◆ **Task instructions**
Find the word "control" in the listing below. Copy every line that has it.

◆ **Input material**
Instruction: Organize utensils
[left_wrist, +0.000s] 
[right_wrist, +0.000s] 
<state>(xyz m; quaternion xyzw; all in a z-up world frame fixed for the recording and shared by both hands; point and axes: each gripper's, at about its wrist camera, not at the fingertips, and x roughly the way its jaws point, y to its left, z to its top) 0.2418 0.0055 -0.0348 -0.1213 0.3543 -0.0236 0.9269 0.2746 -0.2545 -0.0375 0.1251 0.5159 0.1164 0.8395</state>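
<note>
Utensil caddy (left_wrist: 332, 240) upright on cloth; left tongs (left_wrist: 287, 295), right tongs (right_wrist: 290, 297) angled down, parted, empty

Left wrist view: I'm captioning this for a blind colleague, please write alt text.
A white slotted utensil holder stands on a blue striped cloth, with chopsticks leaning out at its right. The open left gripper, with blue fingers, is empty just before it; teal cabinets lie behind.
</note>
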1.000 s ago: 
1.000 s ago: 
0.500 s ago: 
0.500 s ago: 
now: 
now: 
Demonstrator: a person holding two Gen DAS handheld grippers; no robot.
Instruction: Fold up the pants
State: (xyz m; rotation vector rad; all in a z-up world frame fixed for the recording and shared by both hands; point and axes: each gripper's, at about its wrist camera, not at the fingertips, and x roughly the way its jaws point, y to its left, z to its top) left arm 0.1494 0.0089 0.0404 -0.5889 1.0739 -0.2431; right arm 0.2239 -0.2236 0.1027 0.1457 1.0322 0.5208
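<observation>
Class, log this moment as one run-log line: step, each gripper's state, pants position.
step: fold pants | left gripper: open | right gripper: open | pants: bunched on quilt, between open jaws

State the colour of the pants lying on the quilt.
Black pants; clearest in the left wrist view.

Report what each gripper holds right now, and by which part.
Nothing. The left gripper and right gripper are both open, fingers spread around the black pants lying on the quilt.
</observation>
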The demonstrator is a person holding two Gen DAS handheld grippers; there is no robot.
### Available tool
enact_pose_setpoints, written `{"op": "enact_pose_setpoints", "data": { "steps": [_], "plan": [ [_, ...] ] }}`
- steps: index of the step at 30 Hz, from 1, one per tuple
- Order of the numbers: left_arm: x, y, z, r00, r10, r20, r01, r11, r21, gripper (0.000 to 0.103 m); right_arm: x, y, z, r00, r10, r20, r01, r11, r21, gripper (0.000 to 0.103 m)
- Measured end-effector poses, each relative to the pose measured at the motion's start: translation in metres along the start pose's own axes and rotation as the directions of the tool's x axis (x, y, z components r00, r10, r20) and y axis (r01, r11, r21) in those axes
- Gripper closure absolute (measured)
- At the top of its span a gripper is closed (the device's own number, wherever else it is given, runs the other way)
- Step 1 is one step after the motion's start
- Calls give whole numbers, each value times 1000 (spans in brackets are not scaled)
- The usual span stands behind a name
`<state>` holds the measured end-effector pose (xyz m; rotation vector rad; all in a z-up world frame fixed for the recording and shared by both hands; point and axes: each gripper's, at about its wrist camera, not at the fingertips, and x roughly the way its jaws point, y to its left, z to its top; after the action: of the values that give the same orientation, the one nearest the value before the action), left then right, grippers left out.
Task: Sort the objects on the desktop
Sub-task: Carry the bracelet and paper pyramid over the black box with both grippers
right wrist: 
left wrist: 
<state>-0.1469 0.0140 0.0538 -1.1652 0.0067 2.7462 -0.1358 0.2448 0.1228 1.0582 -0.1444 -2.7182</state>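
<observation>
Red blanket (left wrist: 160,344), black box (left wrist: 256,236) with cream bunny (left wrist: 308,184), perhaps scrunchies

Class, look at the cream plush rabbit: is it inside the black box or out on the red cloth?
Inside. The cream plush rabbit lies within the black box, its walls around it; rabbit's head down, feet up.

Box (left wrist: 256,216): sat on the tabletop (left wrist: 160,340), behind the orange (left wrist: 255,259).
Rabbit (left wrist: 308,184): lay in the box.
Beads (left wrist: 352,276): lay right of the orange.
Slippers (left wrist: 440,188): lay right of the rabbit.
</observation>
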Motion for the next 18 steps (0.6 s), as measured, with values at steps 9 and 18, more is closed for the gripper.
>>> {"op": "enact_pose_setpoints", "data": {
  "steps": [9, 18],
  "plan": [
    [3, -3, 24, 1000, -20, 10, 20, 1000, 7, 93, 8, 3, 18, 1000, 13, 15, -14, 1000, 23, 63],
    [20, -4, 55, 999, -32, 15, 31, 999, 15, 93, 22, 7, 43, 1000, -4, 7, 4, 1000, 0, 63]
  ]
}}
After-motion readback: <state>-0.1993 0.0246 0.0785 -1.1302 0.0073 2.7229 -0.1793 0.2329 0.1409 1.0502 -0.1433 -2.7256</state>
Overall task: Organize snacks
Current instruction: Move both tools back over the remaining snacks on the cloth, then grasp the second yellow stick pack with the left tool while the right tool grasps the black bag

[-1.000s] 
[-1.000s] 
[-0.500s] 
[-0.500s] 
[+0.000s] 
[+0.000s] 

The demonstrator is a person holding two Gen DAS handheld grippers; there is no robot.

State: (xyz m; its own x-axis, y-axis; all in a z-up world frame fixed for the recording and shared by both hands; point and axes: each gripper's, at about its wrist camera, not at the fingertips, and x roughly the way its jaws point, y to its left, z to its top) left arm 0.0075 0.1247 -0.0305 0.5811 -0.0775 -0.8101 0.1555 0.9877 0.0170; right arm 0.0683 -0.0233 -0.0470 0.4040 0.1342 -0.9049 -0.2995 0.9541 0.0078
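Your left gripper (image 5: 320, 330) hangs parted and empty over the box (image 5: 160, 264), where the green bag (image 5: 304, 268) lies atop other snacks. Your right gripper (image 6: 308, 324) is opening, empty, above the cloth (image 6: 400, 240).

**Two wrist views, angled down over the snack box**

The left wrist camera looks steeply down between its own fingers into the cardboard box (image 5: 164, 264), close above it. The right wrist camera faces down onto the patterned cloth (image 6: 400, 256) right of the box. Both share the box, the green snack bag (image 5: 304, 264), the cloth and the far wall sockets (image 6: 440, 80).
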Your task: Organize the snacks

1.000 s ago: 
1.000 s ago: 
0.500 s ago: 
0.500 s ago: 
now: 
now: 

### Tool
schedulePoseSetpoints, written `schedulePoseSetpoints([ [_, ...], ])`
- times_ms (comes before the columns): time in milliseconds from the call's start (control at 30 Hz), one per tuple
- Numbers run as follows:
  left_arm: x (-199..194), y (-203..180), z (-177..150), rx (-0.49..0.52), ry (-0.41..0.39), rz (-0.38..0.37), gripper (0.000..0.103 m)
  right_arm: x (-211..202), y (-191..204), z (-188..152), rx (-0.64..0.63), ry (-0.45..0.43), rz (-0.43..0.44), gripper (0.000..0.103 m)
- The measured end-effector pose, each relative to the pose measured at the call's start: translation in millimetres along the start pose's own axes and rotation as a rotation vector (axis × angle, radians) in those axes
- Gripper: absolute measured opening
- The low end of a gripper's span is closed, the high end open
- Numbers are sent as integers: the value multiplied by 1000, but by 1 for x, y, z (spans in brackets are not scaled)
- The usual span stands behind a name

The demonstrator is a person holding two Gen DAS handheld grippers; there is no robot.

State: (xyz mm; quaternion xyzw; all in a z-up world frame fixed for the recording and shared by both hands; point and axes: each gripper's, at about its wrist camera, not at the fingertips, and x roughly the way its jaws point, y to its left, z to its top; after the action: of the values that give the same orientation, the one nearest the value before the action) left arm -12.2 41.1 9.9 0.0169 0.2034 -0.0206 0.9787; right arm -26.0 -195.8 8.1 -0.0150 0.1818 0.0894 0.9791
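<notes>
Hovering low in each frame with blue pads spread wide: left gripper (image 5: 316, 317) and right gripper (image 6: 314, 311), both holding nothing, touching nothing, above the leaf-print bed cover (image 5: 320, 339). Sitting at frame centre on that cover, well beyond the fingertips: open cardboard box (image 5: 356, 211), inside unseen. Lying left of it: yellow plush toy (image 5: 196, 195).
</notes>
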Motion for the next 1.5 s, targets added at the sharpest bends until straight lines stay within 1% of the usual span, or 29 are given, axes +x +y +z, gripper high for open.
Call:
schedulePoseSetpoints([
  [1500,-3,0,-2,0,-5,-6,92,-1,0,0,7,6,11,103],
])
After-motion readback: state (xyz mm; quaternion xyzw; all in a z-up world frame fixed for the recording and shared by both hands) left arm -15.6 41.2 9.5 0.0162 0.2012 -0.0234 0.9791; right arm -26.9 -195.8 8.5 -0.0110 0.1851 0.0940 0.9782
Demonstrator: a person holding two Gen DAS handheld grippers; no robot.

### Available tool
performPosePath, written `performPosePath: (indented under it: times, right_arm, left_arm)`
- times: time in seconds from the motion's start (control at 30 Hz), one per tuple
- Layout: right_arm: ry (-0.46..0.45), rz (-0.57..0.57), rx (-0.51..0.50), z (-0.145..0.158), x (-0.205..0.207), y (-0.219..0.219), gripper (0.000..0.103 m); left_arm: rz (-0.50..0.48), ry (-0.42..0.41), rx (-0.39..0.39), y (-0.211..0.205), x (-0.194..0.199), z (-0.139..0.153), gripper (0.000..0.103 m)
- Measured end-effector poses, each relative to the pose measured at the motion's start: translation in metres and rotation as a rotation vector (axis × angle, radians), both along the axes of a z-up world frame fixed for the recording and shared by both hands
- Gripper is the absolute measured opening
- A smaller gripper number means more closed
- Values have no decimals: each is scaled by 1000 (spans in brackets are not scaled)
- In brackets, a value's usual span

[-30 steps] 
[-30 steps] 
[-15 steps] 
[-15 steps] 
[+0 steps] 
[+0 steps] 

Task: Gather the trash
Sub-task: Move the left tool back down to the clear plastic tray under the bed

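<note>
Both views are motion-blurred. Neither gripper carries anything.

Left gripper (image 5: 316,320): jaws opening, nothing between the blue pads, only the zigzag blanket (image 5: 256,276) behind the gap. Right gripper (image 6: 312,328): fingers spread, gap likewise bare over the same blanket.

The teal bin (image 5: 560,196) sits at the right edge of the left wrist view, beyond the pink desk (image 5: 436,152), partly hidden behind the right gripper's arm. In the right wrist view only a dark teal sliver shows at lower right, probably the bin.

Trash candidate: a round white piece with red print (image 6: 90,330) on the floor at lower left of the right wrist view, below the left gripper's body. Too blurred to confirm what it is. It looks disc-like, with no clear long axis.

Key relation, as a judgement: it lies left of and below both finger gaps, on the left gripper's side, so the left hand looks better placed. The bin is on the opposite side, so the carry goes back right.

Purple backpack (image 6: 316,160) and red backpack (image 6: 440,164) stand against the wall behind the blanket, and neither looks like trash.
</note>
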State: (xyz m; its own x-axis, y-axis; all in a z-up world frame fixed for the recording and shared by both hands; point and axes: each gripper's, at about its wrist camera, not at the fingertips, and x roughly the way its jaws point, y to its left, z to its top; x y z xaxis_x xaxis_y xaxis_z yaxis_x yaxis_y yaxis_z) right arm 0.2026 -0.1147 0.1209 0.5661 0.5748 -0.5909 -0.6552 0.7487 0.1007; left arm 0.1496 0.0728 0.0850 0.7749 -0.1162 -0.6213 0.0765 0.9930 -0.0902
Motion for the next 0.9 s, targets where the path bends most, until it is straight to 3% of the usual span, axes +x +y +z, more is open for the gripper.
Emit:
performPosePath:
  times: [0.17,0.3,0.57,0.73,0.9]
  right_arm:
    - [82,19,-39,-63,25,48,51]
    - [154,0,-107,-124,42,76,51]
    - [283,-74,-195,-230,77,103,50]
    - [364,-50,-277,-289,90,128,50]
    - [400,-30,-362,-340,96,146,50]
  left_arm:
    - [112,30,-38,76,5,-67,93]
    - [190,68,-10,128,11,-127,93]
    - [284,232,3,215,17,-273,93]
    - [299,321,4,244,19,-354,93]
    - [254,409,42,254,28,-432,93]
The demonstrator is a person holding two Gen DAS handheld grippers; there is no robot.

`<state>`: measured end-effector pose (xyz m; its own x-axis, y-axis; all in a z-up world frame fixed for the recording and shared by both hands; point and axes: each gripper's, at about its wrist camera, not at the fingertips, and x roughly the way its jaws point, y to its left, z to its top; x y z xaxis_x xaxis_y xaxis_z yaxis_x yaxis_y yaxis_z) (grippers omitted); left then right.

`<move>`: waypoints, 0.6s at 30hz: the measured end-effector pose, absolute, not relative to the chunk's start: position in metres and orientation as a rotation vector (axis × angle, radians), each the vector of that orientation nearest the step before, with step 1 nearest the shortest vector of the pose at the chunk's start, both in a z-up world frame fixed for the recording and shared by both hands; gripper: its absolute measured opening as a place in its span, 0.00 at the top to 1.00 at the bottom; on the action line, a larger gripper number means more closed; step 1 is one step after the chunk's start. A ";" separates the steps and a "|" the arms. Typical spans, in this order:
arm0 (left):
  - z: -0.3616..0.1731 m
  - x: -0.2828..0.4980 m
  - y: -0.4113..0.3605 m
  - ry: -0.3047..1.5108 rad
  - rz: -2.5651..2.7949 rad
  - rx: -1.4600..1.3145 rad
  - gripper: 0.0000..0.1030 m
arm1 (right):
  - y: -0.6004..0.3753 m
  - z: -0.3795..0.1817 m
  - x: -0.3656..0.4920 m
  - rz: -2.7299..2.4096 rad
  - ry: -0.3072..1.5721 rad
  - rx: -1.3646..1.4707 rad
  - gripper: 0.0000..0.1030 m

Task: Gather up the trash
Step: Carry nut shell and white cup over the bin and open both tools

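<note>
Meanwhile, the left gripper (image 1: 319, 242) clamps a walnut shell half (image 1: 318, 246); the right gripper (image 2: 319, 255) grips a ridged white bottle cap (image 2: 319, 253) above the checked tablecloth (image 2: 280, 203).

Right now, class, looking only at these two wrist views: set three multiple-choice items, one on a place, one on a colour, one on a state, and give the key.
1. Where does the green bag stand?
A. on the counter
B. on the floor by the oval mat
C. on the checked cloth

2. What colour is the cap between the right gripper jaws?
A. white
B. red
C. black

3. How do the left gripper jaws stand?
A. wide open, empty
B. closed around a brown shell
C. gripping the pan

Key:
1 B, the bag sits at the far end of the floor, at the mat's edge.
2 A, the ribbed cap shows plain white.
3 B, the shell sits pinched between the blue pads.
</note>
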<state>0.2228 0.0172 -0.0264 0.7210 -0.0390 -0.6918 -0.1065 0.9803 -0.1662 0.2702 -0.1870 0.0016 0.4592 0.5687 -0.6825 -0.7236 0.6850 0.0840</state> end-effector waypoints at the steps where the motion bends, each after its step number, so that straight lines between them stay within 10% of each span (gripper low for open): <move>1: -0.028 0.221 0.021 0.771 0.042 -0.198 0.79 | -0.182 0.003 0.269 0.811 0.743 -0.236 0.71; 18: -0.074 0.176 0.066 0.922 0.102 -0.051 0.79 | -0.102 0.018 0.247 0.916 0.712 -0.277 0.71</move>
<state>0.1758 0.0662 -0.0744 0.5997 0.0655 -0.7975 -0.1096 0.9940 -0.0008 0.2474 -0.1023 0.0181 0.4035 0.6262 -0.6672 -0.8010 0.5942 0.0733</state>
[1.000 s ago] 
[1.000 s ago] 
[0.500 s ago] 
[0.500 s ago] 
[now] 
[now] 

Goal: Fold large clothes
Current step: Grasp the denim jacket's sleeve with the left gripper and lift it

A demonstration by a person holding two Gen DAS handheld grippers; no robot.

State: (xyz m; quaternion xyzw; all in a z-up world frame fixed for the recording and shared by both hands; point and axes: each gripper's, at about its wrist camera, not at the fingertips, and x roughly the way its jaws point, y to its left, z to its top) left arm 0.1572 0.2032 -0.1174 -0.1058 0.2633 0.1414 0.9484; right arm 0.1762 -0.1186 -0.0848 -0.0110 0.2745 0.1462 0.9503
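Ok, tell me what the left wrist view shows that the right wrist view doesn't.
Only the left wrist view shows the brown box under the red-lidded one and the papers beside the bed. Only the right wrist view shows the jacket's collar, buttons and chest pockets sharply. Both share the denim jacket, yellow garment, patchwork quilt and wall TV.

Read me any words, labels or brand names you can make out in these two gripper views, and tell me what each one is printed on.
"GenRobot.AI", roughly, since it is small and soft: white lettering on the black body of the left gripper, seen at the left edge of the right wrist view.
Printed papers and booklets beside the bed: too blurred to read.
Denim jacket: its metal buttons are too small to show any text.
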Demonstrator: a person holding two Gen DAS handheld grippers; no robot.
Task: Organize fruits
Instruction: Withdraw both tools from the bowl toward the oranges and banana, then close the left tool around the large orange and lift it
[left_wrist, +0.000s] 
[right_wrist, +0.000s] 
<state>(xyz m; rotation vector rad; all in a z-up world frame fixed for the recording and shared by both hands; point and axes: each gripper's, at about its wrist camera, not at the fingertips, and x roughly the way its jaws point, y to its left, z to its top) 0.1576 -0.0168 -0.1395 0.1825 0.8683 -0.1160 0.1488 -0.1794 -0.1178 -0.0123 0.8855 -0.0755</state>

◆ **Written answer**
- times_ms (comes before the columns): time in milliseconds from the call's start (control at 30 Hz), one per tuple
- times: time in seconds from the motion's start (control at 30 Hz), one per tuple

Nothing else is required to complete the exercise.